### WHAT YOU WILL DO
Output each line of the data below exactly, omitting any image.

*** DATA SEGMENT ***

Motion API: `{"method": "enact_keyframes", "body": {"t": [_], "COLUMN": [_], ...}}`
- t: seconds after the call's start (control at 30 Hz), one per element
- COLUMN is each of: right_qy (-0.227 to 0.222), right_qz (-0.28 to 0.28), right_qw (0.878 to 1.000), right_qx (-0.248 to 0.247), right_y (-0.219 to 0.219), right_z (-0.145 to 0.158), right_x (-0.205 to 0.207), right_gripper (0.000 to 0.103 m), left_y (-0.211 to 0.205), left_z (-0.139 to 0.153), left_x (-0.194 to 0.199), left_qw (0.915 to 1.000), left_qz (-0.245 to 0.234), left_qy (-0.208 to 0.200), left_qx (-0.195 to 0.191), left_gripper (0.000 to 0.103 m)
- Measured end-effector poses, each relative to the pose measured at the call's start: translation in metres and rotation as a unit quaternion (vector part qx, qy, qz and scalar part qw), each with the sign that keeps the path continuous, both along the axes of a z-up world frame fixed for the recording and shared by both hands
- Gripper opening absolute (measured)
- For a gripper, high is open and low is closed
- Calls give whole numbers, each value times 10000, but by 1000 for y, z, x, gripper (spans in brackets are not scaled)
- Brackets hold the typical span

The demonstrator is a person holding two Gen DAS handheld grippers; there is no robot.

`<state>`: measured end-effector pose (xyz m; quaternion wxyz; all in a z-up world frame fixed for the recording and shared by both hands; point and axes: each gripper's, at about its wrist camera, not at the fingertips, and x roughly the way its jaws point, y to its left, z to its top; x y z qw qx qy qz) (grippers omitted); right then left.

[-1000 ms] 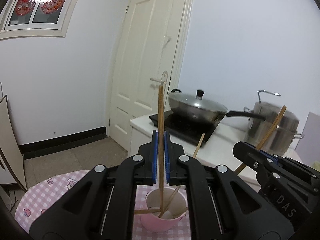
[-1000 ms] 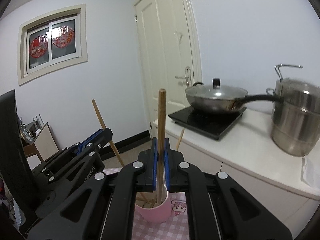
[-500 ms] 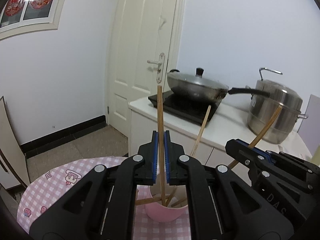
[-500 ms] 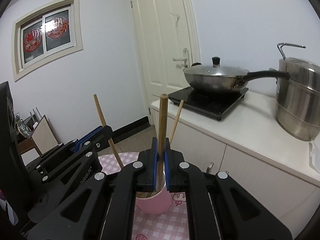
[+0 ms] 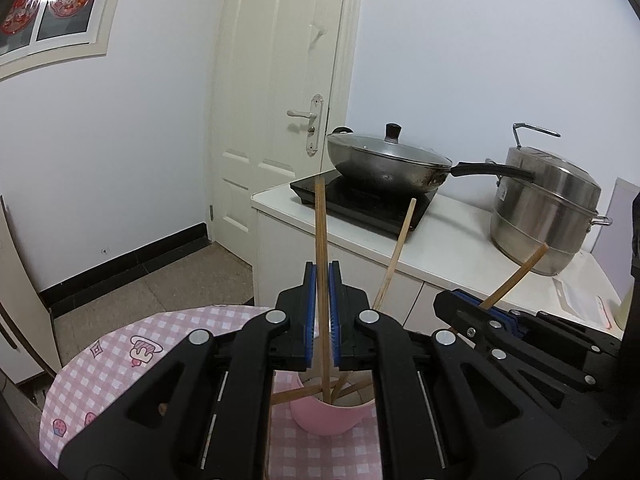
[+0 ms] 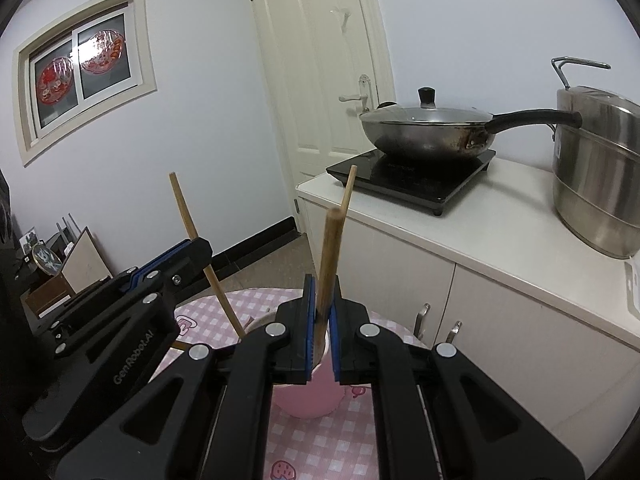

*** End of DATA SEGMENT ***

### REPLY
Motion API: `{"method": "enact_keyframes", "body": {"t": [_], "COLUMN": [_], ...}}`
- t: seconds after the call's start (control at 30 Hz), one per element
- COLUMN is each of: right_qy (-0.227 to 0.222), right_qz (-0.28 to 0.28), right_qw (0.878 to 1.000), right_qx (-0.248 to 0.247), right_y (-0.219 to 0.219), right_z (-0.145 to 0.158), right_x (-0.205 to 0.207), right_gripper (0.000 to 0.103 m), left_y (-0.211 to 0.205), left_z (-0.139 to 0.153), left_x (-0.194 to 0.199), left_qw (0.915 to 1.000), left_qz (-0.245 to 0.234), left_qy (-0.208 to 0.200), left_qx (-0.195 to 0.191), left_gripper (0.000 to 0.103 m)
- Measured end-effector poses, each relative to the pose measured at the call's start: translation in metres and rotation as a unit quaternion (vector part qx, qy, qz and scalar part qw), each with the sign that keeps the path continuous, both along the axes of a z-up world frame fixed for the recording and shared by both hands
- Gripper opening absolute (measured)
- For a gripper, high is open and low is closed
- Calls give whole numbers, each value times 10000, but by 1000 for y, z, x, gripper (spans in brackets are not scaled)
- Brackets hold the typical span

The demonstrator is a person holding two Gen DAS handheld grippers; there is no robot.

`<state>`: measured end-effector pose (xyz m; quaternion wxyz; all in a z-up world frame fixed for the recording and shared by both hands; point and axes: each gripper's, at about its wrist camera, not at the fingertips, and x roughly the way its jaws point, y to its left, z to its top; x y z qw qx qy qz) (grippers omitted); right then left.

[-1000 ms] 
[-1000 ms] 
[-500 ms] 
[-500 ms] 
[+0 ms] 
[+0 ms] 

A complete answer has now been given.